Description of the task
Of the entries below, return exactly those lines that fall between the one containing "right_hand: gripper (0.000" and the one containing "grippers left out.", the two end lines included.
BEGIN Extracted data
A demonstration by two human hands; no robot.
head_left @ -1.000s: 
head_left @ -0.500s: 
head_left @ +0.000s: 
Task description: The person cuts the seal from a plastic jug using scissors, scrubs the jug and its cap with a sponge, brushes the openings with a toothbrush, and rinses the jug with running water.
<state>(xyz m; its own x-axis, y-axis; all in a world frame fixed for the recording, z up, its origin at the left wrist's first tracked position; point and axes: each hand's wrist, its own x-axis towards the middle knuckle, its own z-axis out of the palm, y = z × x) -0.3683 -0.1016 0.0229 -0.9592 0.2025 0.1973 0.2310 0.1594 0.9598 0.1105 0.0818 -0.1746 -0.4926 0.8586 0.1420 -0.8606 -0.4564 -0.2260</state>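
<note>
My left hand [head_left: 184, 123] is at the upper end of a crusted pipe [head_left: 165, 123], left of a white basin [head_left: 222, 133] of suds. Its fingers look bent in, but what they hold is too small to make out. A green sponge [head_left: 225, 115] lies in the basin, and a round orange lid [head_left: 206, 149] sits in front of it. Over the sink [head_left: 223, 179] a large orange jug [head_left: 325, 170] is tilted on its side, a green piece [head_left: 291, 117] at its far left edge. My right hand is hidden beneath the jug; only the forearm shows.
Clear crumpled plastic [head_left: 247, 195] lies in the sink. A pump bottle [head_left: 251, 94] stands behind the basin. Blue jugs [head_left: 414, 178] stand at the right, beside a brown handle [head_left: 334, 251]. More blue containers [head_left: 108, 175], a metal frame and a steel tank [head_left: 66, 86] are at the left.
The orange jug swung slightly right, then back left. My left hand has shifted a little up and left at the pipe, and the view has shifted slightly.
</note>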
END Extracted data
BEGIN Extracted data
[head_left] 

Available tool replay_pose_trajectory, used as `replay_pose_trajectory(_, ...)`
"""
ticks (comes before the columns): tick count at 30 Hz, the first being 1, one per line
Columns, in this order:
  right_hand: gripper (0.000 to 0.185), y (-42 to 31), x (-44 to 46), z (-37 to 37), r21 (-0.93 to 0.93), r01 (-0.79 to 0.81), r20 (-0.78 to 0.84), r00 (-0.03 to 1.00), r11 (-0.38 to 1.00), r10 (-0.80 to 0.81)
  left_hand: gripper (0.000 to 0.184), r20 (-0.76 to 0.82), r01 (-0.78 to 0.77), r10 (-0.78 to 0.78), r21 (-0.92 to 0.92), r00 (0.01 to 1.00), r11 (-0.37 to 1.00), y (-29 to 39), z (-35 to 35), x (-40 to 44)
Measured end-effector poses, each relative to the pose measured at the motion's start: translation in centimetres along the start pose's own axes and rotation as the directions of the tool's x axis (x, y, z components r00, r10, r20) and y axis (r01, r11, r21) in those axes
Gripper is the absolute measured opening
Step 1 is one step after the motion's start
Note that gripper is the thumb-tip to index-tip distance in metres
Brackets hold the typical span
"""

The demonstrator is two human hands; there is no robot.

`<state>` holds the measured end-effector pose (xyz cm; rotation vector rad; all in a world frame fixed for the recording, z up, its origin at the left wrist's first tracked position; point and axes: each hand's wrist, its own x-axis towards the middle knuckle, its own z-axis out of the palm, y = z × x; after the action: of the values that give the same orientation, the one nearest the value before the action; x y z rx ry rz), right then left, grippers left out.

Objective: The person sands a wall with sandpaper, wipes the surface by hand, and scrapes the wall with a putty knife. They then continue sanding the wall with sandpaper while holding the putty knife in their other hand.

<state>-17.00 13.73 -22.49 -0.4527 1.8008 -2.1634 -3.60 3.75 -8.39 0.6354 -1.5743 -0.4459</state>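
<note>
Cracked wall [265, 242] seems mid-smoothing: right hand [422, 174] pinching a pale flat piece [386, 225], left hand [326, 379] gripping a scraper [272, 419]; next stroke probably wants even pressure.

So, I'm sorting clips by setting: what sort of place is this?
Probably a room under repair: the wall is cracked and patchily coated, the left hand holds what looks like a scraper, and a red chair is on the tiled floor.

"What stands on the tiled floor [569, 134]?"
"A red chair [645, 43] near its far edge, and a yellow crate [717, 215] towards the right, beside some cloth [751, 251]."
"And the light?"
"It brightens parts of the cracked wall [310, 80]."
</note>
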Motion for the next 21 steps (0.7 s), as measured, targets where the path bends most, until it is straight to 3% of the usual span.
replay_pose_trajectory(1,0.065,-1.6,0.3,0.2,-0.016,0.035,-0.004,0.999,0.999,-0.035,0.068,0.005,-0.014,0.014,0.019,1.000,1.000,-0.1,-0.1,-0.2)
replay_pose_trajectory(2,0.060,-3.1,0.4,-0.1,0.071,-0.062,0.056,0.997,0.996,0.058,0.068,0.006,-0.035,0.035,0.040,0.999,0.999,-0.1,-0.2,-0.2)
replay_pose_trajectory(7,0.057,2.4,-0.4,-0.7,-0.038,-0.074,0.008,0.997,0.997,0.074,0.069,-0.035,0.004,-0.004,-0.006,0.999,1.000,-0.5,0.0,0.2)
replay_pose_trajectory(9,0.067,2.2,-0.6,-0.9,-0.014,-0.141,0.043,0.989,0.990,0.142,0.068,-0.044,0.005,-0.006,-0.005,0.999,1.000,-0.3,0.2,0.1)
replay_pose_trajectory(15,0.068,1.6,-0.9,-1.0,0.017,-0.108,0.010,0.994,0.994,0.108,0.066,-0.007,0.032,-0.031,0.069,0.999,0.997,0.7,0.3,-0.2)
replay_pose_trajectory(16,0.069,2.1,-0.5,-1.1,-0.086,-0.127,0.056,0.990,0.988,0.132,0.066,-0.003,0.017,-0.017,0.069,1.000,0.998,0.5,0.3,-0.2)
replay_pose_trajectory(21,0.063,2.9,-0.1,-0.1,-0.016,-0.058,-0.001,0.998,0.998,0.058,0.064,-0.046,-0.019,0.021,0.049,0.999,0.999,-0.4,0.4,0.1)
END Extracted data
Response below
  right_hand: gripper (0.000 to 0.185), y (-42 to 31), x (-44 to 46), z (-37 to 37), r21 (-0.93 to 0.93), r01 (-0.79 to 0.81), r20 (-0.78 to 0.84), r00 (-0.03 to 1.00), r11 (-0.38 to 1.00), r10 (-0.80 to 0.81)
  left_hand: gripper (0.000 to 0.184), r20 (-0.76 to 0.82), r01 (-0.78 to 0.77), r10 (-0.78 to 0.78), r21 (-0.92 to 0.92), r00 (0.01 to 1.00), r11 (-0.37 to 1.00), y (-29 to 39), z (-35 to 35), x (-40 to 44)
Measured end-effector poses, each relative to the pose measured at the motion's start: translation in centimetres along the start pose's own axes and rotation as the directions of the tool's x axis (x, y, z components r00, r10, r20) and y axis (r01, r11, r21) in those axes
Gripper is the absolute measured opening
Step 1 is one step after the motion's start
Note that gripper is the thumb-tip to index-tip distance in metres
Brackets hold the typical span
"""

The demonstrator is two human hands; there is no robot.

`<state>` holds the measured end-effector pose (xyz cm; rotation vector rad; all in a world frame fixed for the recording, z up, its origin at the left wrist's first tracked position; point and axes: each hand's wrist, its own x-axis towards the middle knuckle, its own z-axis out of the palm, y = z × x; after the action: of the values that give the same orientation, the one nearest the value before the action; x y z rx ry rz), right then left, grippers left out.

No other output is needed; the exercise is complete.